The Exodus Project: The Ultimate Guide for the Dedicated Futurism Fanatic.
For a specific breed of science-fiction fan, the announcement of Exodus stood as the most significant news from a recent gaming awards ceremony. Curiously, those very fans might not have grasped its full importance during the initial showcase.
Exodus, the first project from a recently established studio filled with veteran talent from a legendary RPG developer, was initially unveiled a couple of years prior. At the latest event, the development team provided an early release window of 2027, accompanied by a action-packed trailer. Ahead of this presentation, the studio's leadership detailed some of the grounded scientific concepts that form the foundation for the game's universe: relativistic time effects, biological engineering, and interstellar colonization. These are all suitably heady ideas, which are notoriously challenging to express in a brief, cinematic trailer.

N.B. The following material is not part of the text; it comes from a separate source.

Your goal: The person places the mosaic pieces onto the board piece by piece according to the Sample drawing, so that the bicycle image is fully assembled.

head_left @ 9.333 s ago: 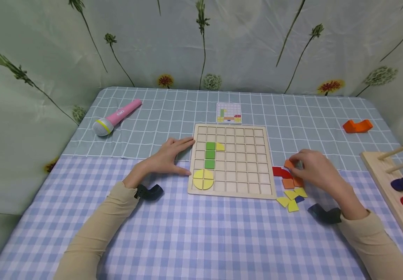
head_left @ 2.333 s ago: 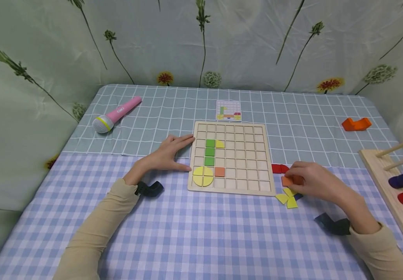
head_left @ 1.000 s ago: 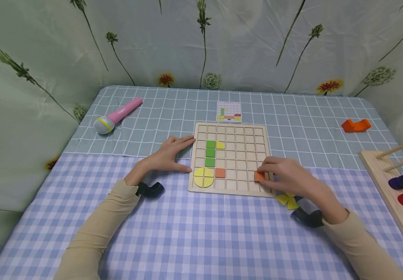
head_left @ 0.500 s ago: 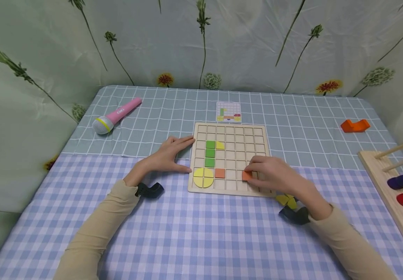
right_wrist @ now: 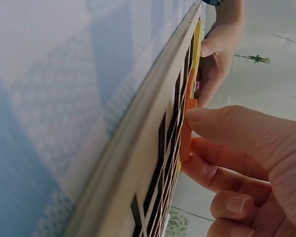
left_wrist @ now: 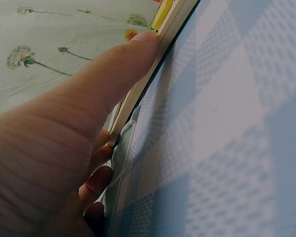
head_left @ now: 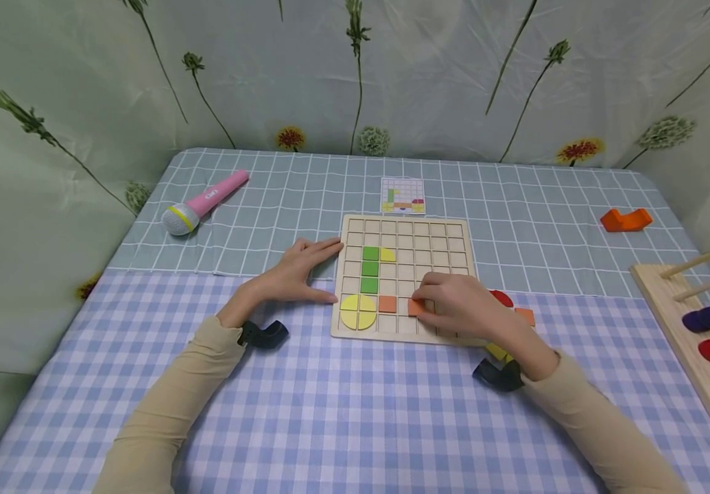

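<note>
A wooden grid board (head_left: 435, 240) lies in the middle of the table. My left hand (head_left: 296, 274) rests along its left edge, thumb and fingertips against the frame, fingers stretched out. Between thumb and fingers my right hand (head_left: 456, 302) pinches an orange square tile (right_wrist: 187, 131), held low over the board's lower rows. To its left an orange square (head_left: 387, 304) sits in a cell, beside a yellow circle (head_left: 358, 312) made of quarter pieces. Three green squares (head_left: 370, 269) stand in a column, with a yellow quarter piece (head_left: 387, 255) right of the top one.
Right of the board lie a red piece (head_left: 501, 298), an orange tile (head_left: 525, 316) and yellow pieces (head_left: 497, 352), partly hidden by my right forearm. A pattern card (head_left: 403, 195) lies behind the board. Around are a pink microphone (head_left: 206, 204), an orange block (head_left: 626, 220) and a wooden bead rack (head_left: 676, 329).
An orange square has been set on the board beside the yellow circle. Since then my right hand has carried another orange tile leftward from the pile over the board. My left hand stays put.
</note>
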Available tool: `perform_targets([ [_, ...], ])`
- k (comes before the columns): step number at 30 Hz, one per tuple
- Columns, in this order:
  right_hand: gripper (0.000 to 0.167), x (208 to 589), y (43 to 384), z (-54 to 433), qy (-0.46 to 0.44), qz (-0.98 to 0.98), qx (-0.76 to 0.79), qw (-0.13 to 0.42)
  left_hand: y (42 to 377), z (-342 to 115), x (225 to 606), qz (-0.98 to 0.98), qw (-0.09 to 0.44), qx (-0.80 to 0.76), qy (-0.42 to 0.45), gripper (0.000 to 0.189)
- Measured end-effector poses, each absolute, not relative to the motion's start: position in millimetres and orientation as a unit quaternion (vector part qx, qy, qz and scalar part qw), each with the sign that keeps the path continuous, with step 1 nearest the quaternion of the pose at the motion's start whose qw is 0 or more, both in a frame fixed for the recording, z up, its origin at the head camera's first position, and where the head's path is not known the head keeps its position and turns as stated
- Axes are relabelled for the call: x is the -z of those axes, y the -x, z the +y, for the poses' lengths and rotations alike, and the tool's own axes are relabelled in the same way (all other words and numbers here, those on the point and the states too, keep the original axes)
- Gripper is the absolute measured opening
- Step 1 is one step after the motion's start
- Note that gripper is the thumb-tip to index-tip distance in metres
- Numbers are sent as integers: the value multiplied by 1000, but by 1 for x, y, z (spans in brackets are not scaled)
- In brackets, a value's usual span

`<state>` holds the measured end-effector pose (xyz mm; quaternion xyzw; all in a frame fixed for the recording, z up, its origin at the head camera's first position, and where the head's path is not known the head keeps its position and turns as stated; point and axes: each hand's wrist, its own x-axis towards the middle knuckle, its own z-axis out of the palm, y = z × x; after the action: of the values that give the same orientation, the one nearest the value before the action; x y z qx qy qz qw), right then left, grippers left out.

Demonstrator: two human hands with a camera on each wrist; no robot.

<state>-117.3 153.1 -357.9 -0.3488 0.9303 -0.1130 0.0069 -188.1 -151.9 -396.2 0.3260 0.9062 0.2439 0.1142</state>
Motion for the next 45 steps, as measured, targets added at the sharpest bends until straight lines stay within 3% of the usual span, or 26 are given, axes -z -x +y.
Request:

“It's a shame some of those fascinating and fresh ideas were highlighted in the trailer. All I saw was ‘standard man in space,’” wrote one commenter. Another replied, “My impression was ‘we have a well-known space opera RPG at home.’” Reactions in community spaces were equally divided.
The trailer's strategy certainly is understandable from a business standpoint. When trying to make an impact during a marathon barrage of game announcements, what has broader appeal: Scientists discussing the complexities of Einsteinian physics? Or enormous robots exploding while more mechs shoot energy beams from their visors? However, in opting for spectacle, the developers failed to include the more nuanced concepts that make Exodus one of the more exciting scientifically rigorous games coming soon. Let's break it down.
Evolved or Alien?
Does Exodus contain aliens? No. It depends. Recall that image near the beginning of the trailer, depicting a being with ashen skin and metal components integrated into their body. That was surely an alien, right? The truth hinges on your stance regarding one of the game's central philosophical questions: If you applied incremental change logic to the human genome, is what is left still a human being?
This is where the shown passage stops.